The Antiplanner is a forester and economist with more than fifty years of experience critiquing government land-use and transportation plans.

8 Responses to Portland Attracts the Creative Class by Increasing Congestion and Demolishing Neighborhoods

  1. Tombdragon says:

    Just to set the record straight. I205 was opened in the early to mid 80’s, and another lane was added soon after. I84 was widened, lanes added, and entrances eliminated – which turned out to work better – in the mid 1980’s with the installation of Light Rail along side. So capacity was added. When we voted for light rail – only once – it was with the understanding that the traffic corridors added would mean adding motor vehicle capacity at the same time. Unfortunately that hasn’t been the case with the installation if Interstate Light Rail – which reduced capacity along Interstate Avenue, and for the most part diverted traffic to I5 increasing congestion on the norther part of I5.

  2. FrancisKing says:

    “So it took another Oregonian reporter, Andrew Theen, to make the brilliant discover that Portland highways really are at or above capacity.”

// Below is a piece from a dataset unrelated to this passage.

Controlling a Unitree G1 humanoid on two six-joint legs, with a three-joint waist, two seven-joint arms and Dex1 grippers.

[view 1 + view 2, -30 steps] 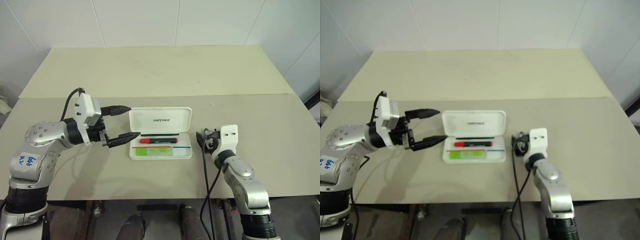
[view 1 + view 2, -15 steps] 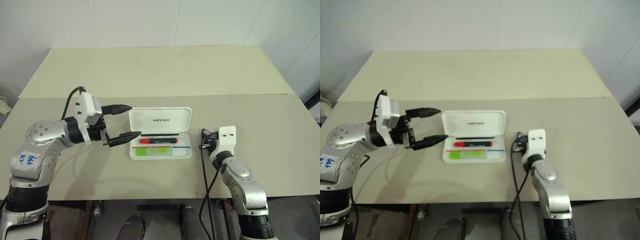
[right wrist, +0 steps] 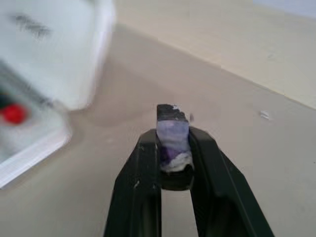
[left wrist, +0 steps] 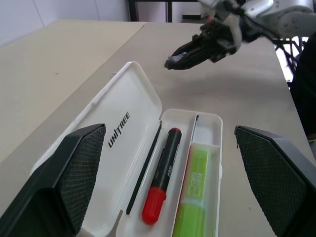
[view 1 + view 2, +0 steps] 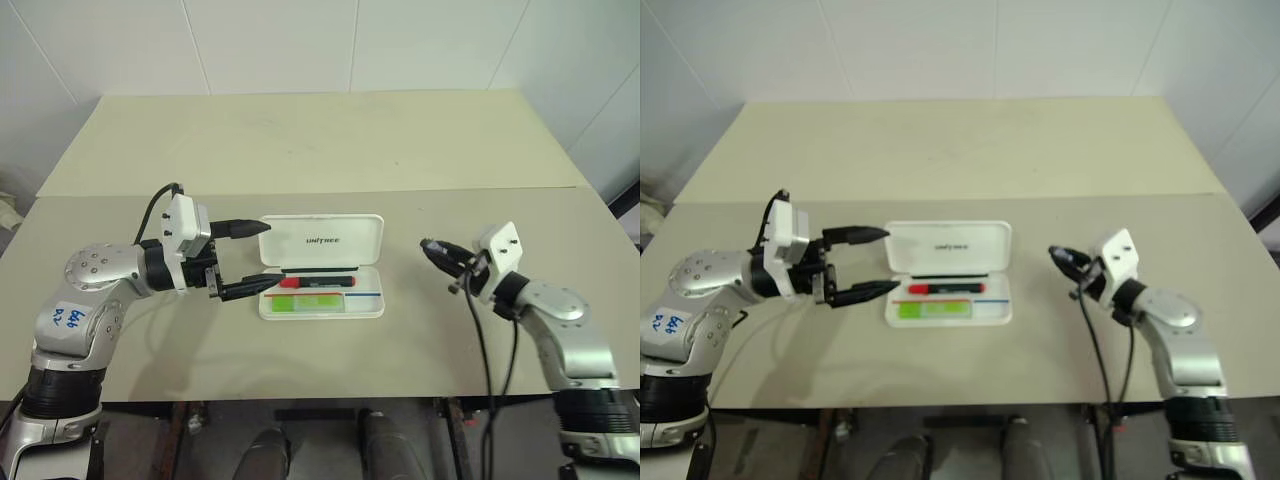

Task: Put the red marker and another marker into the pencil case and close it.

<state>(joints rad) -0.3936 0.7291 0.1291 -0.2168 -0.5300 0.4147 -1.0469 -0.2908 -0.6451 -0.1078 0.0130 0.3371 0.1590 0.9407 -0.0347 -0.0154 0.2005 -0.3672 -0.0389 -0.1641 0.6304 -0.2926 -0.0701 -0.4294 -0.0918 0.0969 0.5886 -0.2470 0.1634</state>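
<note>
Note the left gripper [image 5: 253,259]: fingers spread wide, empty, beside the open pencil case [image 5: 321,267]. The right gripper [image 5: 433,247] is clamped on a small purple object [image 3: 172,138].

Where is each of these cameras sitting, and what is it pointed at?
Head's two eyes: high up, looking down at the beige table; both arms show, left gripper open, right gripper shut.
Left wrist: looks between its own fingers along the open white plastic pencil case, holding the red marker and green highlighter.
Right wrist: past its closed fingers towards the case's end.
Shared: the case.
</note>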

    The data should not be a state secret The real-time HCM Level of Service (LOS) data should be presented on a web-site for all to see. The format should be a map, where each junction is represented by a coloured circle & a letter within it, eg:

    LOS A – ‘A’ on dark green background
    LOS B – ‘B’ on light green background
    LOS C – ‘C’ on yellow background
    LOS D – ‘D’ on light orange background
    LOS E – ‘E’ on dark orange background
    LOS F – ‘F’ on red background

    The traffic flows are recorded, put through an algorithm, and out come the LOS.

  3. FrancisKing says:

    “Some Portland-area suburbs are using impact fees (known locally as system development charges) on every new home to help pay for transportation. ”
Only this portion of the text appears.